No, I thought, this was not a good idea.  I did not want Sarah to know my deep, dark secret.  I did not know if I would ever be able to face her again.  If only there was some way I could communicate with her anonymously, being honest about what I was going through without her knowing it was me… and I remembered that there was such a way: anon.penet.fi.

I had learned how anon.penet.fi worked from the Pink Floyd Usenet group, when Publius was anonymously posting cryptic messages.  I had to send the email to a specific address in the penet.fi domain, and the first line of the message had to say “X-ANON-TO:” followed by the actual email of the intended recipient.  This would signal the computer on the other end that this was an actual message intended to be forwarded anonymously to someone else.  On Sarah’s end, the sender would appear as some long number followed by “@anon.penet.fi.”  The server at anon.penet.fi would remember my email and assign me a specific number, so that any message sent to anyone from my email address would get labeled with the same number.  This way, people using anon.penet.fi to communicate anonymously back and forth would at least know that the messages were always coming from the same person.  I took a deep breath and started typing.
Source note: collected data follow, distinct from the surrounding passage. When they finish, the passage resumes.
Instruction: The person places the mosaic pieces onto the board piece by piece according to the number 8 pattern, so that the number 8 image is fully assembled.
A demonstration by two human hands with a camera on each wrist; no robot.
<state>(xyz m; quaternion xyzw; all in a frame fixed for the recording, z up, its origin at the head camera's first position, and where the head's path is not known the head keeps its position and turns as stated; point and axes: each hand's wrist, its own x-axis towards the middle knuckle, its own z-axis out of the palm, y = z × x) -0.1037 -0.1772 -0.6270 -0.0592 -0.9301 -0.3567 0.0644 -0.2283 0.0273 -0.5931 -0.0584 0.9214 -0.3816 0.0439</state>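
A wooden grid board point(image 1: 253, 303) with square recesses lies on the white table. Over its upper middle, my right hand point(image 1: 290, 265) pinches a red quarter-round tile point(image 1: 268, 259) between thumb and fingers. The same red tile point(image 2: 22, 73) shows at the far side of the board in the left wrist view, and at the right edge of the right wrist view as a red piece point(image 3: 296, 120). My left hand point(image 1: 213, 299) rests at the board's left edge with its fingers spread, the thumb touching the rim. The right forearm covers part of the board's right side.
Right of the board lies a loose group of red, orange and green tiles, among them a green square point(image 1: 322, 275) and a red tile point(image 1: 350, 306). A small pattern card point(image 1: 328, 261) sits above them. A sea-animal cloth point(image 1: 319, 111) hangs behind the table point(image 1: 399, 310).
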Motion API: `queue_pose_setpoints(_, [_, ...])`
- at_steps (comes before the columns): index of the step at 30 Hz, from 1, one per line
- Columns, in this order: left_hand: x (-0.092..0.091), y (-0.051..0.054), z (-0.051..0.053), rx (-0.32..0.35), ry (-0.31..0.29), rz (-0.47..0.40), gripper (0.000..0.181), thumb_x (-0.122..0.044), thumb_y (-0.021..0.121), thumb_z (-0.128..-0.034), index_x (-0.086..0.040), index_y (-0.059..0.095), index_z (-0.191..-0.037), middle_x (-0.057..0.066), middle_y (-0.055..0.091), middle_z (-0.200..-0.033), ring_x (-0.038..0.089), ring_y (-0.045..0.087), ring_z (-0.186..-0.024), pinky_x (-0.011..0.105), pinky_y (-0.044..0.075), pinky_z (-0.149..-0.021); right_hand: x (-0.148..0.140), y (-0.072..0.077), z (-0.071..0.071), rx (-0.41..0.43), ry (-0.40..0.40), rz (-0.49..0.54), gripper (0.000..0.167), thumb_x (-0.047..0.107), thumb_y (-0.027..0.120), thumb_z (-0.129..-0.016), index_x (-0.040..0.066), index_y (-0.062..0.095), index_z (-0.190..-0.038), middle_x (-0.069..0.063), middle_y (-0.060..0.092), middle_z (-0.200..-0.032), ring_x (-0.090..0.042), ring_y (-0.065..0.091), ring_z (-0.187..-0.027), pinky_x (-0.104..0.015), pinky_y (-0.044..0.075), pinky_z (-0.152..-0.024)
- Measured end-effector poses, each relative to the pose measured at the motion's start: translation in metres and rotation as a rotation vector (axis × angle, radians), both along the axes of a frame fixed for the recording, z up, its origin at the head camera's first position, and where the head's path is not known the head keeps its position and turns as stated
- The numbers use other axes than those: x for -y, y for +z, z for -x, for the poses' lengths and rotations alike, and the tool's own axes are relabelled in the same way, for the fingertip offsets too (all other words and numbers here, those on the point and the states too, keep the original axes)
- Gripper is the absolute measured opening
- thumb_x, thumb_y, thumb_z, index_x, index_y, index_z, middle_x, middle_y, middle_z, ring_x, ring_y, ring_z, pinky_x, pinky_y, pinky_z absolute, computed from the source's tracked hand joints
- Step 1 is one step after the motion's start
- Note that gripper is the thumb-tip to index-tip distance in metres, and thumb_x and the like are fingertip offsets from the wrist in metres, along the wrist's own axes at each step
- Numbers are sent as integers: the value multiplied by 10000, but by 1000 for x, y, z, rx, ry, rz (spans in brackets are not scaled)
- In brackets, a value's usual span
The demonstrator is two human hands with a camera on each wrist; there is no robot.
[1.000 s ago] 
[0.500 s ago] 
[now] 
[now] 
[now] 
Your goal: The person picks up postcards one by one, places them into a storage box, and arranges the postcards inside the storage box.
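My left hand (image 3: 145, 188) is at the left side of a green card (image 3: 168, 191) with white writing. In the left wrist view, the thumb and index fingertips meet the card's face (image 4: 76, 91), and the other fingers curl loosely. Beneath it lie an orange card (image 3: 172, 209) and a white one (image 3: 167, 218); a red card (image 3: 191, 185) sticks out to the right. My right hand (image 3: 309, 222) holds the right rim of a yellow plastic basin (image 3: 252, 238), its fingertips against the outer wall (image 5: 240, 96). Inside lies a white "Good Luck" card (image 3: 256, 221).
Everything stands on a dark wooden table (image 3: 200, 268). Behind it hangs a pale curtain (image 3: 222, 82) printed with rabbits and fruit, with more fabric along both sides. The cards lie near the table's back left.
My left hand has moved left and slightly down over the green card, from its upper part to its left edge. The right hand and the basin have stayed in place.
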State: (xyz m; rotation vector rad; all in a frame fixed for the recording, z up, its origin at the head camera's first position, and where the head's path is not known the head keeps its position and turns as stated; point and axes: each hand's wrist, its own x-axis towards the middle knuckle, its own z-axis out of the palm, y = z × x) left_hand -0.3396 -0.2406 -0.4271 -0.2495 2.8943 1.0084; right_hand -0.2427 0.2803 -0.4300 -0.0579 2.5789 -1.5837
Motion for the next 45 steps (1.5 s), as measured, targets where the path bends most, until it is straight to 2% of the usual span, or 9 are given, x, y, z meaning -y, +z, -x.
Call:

X-ANON-TO:sewinters@jeromeville.edu
I am someone you know in real life, and I need someone to talk to, but I am too ashamed to use my real name.  You may call me Joe.


I did not think I looked like a Joe; that should take the suspicion off of me if Sarah tried to guess who sent the message.  As I started typing, I realized that Sarah might not be particularly knowledgeable of the dark intricacies of the Internet, so she may not know what anon.penet.fi was.  When she got this mysterious message with a bunch of numbers as the sender, she might not read it.  I changed the subject line to “please read, this is real, you know me,” and started typing over again.


X-ANON-TO:sewinters@jeromeville.edu
I am using this anonymous email service because I am too ashamed to use my real name.  I am someone you know in real life, and I need someone to talk to.  You may call me Joe.


I continued typing, explaining to her in a couple of paragraphs what happened, and how I felt ashamed, like I was a failure, and I had let Jesus and my friends down.  I concluded the message by explaining that she could reply to this message and I would receive it with all of the names removed.  I took a deep breath and clicked Send before I could second-guess myself.

By now it felt too late to do homework.  I got in bed with the book I had been reading, The Firm by John Grisham.  I read for over an hour and tried to go to sleep around midnight, but sleep did not come quickly.  I woke up in the morning with a headache after having slept for around four hours.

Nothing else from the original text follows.